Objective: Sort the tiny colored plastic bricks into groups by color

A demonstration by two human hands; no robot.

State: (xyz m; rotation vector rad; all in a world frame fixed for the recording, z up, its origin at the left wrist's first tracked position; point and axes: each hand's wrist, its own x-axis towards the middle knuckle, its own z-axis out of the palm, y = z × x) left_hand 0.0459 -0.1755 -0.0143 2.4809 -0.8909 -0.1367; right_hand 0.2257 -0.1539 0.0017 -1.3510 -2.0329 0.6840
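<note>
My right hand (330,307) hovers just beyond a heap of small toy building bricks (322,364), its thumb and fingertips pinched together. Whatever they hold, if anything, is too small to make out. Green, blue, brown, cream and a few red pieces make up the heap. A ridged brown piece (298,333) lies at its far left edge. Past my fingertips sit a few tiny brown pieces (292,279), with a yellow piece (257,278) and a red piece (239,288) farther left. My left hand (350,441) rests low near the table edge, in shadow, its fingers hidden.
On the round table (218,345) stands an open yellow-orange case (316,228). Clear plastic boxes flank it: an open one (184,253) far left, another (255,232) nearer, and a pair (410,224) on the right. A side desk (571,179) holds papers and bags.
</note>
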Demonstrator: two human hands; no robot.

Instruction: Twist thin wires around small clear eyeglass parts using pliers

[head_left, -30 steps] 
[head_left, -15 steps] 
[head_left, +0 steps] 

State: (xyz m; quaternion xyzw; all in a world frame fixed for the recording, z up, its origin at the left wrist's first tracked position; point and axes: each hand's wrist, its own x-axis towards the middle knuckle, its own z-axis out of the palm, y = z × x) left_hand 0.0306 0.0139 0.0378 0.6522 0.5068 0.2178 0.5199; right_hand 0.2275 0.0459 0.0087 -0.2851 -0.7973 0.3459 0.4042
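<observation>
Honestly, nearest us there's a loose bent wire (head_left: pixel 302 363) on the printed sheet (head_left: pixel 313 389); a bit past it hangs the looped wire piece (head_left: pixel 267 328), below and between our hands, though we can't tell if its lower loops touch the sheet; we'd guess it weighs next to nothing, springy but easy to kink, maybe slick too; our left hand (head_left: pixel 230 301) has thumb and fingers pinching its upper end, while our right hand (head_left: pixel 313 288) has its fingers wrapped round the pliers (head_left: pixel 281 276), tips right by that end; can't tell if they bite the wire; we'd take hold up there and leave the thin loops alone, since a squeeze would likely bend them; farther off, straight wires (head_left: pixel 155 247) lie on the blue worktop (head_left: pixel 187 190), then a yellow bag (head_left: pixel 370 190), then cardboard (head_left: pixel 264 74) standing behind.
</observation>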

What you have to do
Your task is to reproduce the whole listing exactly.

Your solution
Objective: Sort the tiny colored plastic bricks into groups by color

A demonstration by two human hands; no robot.

State: (xyz m; rotation vector rad; all in a world frame fixed for the recording, z up, its origin at the left wrist's first tracked position; point and axes: each hand's wrist, its own x-axis towards the middle knuckle, its own z-axis out of the palm, y = z × x) left_hand 0.0459 -0.1755 -0.0143 2.4809 -0.8909 -0.1367; right_hand 0.2257 -0.1539 0.0017 -1.3510 -2.0329 0.6840
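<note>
My right hand (330,307) hovers just beyond a heap of small toy building bricks (322,364), its thumb and fingertips pinched together. Whatever they hold, if anything, is too small to make out. Green, blue, brown, cream and a few red pieces make up the heap. A ridged brown piece (298,333) lies at its far left edge. Past my fingertips sit a few tiny brown pieces (292,279), with a yellow piece (257,278) and a red piece (239,288) farther left. My left hand (350,441) rests low near the table edge, in shadow, its fingers hidden.
On the round table (218,345) stands an open yellow-orange case (316,228). Clear plastic boxes flank it: an open one (184,253) far left, another (255,232) nearer, and a pair (410,224) on the right. A side desk (571,179) holds papers and bags.
</note>
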Demonstrator: two human hands; no robot.

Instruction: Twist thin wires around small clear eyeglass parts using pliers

[head_left, -30 steps] 
[head_left, -15 steps] 
[head_left, +0 steps] 

State: (xyz m; quaternion xyzw; all in a world frame fixed for the recording, z up, its origin at the left wrist's first tracked position; point and axes: each hand's wrist, its own x-axis towards the middle knuckle, its own z-axis out of the palm, y = z × x) left_hand 0.0306 0.0139 0.0378 0.6522 0.5068 0.2178 0.5199; right_hand 0.2275 0.0459 0.0087 -0.2851 -0.7973 0.3459 0.4042
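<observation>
Honestly, nearest us there's a loose bent wire (head_left: pixel 302 363) on the printed sheet (head_left: pixel 313 389); a bit past it hangs the looped wire piece (head_left: pixel 267 328), below and between our hands, though we can't tell if its lower loops touch the sheet; we'd guess it weighs next to nothing, springy but easy to kink, maybe slick too; our left hand (head_left: pixel 230 301) has thumb and fingers pinching its upper end, while our right hand (head_left: pixel 313 288) has its fingers wrapped round the pliers (head_left: pixel 281 276), tips right by that end; can't tell if they bite the wire; we'd take hold up there and leave the thin loops alone, since a squeeze would likely bend them; farther off, straight wires (head_left: pixel 155 247) lie on the blue worktop (head_left: pixel 187 190), then a yellow bag (head_left: pixel 370 190), then cardboard (head_left: pixel 264 74) standing behind.
</observation>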

Work on this exercise is now complete.